### Work to complete
Write the data out again in full, with no departure from the original.

□ □ □ □ □

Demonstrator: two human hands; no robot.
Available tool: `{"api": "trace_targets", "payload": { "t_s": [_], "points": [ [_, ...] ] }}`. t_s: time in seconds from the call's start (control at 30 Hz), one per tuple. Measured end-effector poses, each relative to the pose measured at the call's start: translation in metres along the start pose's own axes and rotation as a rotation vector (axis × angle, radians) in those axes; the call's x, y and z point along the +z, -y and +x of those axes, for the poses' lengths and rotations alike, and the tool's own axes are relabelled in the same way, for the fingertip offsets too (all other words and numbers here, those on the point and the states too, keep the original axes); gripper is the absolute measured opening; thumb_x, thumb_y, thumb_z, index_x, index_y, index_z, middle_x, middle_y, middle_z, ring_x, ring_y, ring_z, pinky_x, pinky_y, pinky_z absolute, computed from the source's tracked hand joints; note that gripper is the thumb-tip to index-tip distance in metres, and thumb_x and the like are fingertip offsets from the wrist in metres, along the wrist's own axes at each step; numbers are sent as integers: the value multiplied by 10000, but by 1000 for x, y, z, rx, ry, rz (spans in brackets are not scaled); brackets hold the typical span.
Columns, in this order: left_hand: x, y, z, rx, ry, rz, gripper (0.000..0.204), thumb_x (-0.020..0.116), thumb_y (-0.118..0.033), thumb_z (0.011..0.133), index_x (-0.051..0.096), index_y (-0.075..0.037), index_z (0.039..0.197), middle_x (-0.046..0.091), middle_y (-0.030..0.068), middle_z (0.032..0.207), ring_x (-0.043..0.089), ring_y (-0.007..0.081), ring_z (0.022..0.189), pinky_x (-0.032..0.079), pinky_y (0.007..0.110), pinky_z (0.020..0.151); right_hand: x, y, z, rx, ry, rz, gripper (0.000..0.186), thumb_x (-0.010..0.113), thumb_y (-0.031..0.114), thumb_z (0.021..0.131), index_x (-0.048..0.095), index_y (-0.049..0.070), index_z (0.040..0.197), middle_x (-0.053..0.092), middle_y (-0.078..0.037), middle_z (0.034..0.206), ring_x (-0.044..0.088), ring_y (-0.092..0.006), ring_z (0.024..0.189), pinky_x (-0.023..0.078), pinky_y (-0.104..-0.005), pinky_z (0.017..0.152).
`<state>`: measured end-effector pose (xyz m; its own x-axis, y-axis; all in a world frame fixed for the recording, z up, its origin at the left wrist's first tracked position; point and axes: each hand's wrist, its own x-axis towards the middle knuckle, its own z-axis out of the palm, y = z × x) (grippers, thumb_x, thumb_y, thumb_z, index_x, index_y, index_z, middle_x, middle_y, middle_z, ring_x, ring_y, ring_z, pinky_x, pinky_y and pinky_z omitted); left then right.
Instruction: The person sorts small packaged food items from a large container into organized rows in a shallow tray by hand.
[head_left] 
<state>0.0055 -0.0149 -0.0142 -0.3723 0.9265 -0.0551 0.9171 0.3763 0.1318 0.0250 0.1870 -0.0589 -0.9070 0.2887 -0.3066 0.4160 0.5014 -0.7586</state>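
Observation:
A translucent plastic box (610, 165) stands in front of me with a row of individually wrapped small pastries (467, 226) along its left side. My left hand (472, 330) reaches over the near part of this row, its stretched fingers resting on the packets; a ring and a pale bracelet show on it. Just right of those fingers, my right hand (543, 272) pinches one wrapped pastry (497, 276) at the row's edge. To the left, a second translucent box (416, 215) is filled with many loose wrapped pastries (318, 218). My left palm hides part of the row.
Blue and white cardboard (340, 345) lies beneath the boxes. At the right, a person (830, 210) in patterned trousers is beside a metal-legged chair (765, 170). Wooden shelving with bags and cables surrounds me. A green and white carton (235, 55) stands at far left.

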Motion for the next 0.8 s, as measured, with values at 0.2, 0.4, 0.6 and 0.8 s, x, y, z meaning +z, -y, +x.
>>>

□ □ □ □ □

### Output
Demonstrator: two human hands; no robot.
Available tool: `{"api": "trace_targets", "payload": { "t_s": [_], "points": [ [_, ...] ] }}`. t_s: time in seconds from the call's start (control at 30 Hz), one per tuple. Measured end-effector poses, each relative to the pose measured at the call's start: translation in metres along the start pose's own axes and rotation as a rotation vector (axis × angle, radians) in those axes; the call's x, y and z point along the +z, -y and +x of those axes, for the poses' lengths and rotations alike, and the tool's own axes are relabelled in the same way, for the fingertip offsets too (all other words and numbers here, those on the point and the states too, keep the original axes); gripper is the absolute measured opening; thumb_x, thumb_y, thumb_z, index_x, index_y, index_z, middle_x, middle_y, middle_z, ring_x, ring_y, ring_z, pinky_x, pinky_y, pinky_z absolute, computed from the source's tracked hand joints; note that gripper is the thumb-tip to index-tip distance in metres, and thumb_x and the like are fingertip offsets from the wrist in metres, along the wrist's own axes at each step; numbers are sent as integers: the value multiplied by 10000, but by 1000 for x, y, z, rx, ry, rz (spans in brackets are not scaled); brackets hold the typical span.
Columns, in this order: left_hand: x, y, z, rx, ry, rz, gripper (0.000..0.204), thumb_x (-0.020..0.116), thumb_y (-0.118..0.033), thumb_z (0.011..0.133), index_x (-0.051..0.096), index_y (-0.075..0.037), index_z (0.039..0.197), middle_x (-0.046..0.091), middle_y (-0.030..0.068), middle_z (0.032..0.207), ring_x (-0.043..0.089), ring_y (-0.007..0.081), ring_z (0.022..0.189), pinky_x (-0.032..0.079), pinky_y (0.007..0.110), pinky_z (0.020..0.151); right_hand: x, y, z, rx, ry, rz, gripper (0.000..0.186), thumb_x (-0.010..0.113), thumb_y (-0.031..0.114), thumb_z (0.021..0.131), index_x (-0.048..0.095), index_y (-0.049..0.070), index_z (0.040..0.197), middle_x (-0.053..0.092), middle_y (-0.078..0.037), middle_z (0.034..0.206), ring_x (-0.044..0.088), ring_y (-0.092..0.006), ring_z (0.024..0.189), pinky_x (-0.023..0.078), pinky_y (-0.104..-0.005), pinky_z (0.017..0.152).
`<state>`: measured end-effector pose (xyz m; its own x-axis, y-axis; all in a world frame fixed for the recording, z up, its origin at the left wrist's first tracked position; point and axes: each hand's wrist, its own x-axis towards the middle knuckle, its own z-axis out of the palm, y = z × x) (grippers, thumb_x, thumb_y, thumb_z, index_x, index_y, index_z, middle_x, middle_y, middle_z, ring_x, ring_y, ring_z, pinky_x, pinky_y and pinky_z omitted); left then right.
Instruction: The person sorts small packaged food items from a large container into organized rows in a shallow tray by hand.
[head_left] 
<state>0.0055 -0.0149 -0.0142 -0.3723 0.9265 -0.0551 0.9171 0.3763 0.1318 0.0250 0.1870 -0.0589 -0.9070 0.2887 -0.3066 0.4160 0.5014 -0.7586</state>
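Observation:
A translucent plastic box (610, 165) stands in front of me with a row of individually wrapped small pastries (467, 226) along its left side. My left hand (472, 330) reaches over the near part of this row, its stretched fingers resting on the packets; a ring and a pale bracelet show on it. Just right of those fingers, my right hand (543, 272) pinches one wrapped pastry (497, 276) at the row's edge. To the left, a second translucent box (416, 215) is filled with many loose wrapped pastries (318, 218). My left palm hides part of the row.
Blue and white cardboard (340, 345) lies beneath the boxes. At the right, a person (830, 210) in patterned trousers is beside a metal-legged chair (765, 170). Wooden shelving with bags and cables surrounds me. A green and white carton (235, 55) stands at far left.
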
Motion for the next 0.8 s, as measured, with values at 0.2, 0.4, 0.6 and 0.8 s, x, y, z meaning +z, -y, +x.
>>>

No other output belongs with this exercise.